→ The task: All of the entries are to be printed exactly as they appear.

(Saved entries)
___

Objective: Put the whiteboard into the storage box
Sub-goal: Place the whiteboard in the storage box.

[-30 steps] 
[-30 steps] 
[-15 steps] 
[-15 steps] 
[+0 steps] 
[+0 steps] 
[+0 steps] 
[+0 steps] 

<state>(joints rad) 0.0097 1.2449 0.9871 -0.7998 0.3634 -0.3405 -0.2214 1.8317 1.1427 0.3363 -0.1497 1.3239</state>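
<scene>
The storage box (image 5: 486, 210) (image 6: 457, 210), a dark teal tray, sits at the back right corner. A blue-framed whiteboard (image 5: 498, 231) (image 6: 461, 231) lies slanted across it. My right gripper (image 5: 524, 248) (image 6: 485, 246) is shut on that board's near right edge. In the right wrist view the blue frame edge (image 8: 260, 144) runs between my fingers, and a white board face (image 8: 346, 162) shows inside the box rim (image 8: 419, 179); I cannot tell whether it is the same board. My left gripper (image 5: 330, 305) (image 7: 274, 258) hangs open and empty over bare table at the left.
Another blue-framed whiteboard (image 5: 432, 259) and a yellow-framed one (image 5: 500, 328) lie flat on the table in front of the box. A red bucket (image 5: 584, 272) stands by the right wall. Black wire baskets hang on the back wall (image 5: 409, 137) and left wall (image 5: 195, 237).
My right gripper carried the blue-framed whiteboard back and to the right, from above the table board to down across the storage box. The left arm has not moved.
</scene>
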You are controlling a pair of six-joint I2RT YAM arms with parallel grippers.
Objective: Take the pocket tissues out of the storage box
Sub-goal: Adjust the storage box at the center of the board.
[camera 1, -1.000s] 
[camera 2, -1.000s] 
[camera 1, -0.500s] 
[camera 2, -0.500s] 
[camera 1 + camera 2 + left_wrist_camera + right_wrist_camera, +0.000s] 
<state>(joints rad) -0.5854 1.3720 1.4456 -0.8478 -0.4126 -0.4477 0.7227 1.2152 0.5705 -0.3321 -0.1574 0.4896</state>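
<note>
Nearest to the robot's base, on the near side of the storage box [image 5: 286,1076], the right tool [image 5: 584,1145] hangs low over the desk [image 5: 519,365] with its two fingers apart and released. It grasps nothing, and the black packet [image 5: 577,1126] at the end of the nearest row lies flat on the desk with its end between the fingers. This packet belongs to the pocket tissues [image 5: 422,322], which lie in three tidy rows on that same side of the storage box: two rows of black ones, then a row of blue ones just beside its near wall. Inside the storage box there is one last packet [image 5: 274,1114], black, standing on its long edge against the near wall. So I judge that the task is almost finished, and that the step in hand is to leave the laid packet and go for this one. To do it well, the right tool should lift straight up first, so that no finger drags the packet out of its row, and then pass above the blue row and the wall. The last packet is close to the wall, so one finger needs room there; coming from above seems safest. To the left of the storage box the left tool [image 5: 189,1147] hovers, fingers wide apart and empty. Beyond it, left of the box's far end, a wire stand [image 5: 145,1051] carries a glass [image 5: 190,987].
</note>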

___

→ Your solution:
Objective: Put the whiteboard into the storage box
Sub-goal: Place the whiteboard in the storage box.

[-30 steps] 
[-30 steps] 
[-15 steps] 
[-15 steps] 
[+0 steps] 
[+0 steps] 
[+0 steps] 
[+0 steps] 

<state>(joints rad) 0.0097 1.2449 0.9871 -0.7998 0.3634 -0.3405 -0.2214 1.8317 1.1427 0.3363 -0.1497 1.3239</state>
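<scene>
The storage box (image 5: 486, 210) (image 6: 457, 210), a dark teal tray, sits at the back right corner. A blue-framed whiteboard (image 5: 498, 231) (image 6: 461, 231) lies slanted across it. My right gripper (image 5: 524, 248) (image 6: 485, 246) is shut on that board's near right edge. In the right wrist view the blue frame edge (image 8: 260, 144) runs between my fingers, and a white board face (image 8: 346, 162) shows inside the box rim (image 8: 419, 179); I cannot tell whether it is the same board. My left gripper (image 5: 330, 305) (image 7: 274, 258) hangs open and empty over bare table at the left.
Another blue-framed whiteboard (image 5: 432, 259) and a yellow-framed one (image 5: 500, 328) lie flat on the table in front of the box. A red bucket (image 5: 584, 272) stands by the right wall. Black wire baskets hang on the back wall (image 5: 409, 137) and left wall (image 5: 195, 237).
My right gripper carried the blue-framed whiteboard back and to the right, from above the table board to down across the storage box. The left arm has not moved.
</scene>
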You are controlling a pair of six-joint I2RT YAM arms with parallel grippers.
Objective: Take the pocket tissues out of the storage box
Sub-goal: Adjust the storage box at the center of the board.
[camera 1, -1.000s] 
[camera 2, -1.000s] 
[camera 1, -0.500s] 
[camera 2, -0.500s] 
[camera 1 + camera 2 + left_wrist_camera + right_wrist_camera, +0.000s] 
<state>(joints rad) -0.5854 1.3720 1.4456 -0.8478 -0.4126 -0.4477 0.7227 1.2152 0.5705 -0.3321 -0.1574 0.4896</state>
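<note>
Nearest to the robot's base, on the near side of the storage box [image 5: 286,1076], the right tool [image 5: 584,1145] hangs low over the desk [image 5: 519,365] with its two fingers apart and released. It grasps nothing, and the black packet [image 5: 577,1126] at the end of the nearest row lies flat on the desk with its end between the fingers. This packet belongs to the pocket tissues [image 5: 422,322], which lie in three tidy rows on that same side of the storage box: two rows of black ones, then a row of blue ones just beside its near wall. Inside the storage box there is one last packet [image 5: 274,1114], black, standing on its long edge against the near wall. So I judge that the task is almost finished, and that the step in hand is to leave the laid packet and go for this one. To do it well, the right tool should lift straight up first, so that no finger drags the packet out of its row, and then pass above the blue row and the wall. The last packet is close to the wall, so one finger needs room there; coming from above seems safest. To the left of the storage box the left tool [image 5: 189,1147] hovers, fingers wide apart and empty. Beyond it, left of the box's far end, a wire stand [image 5: 145,1051] carries a glass [image 5: 190,987].
</note>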

The answer has been fully written out.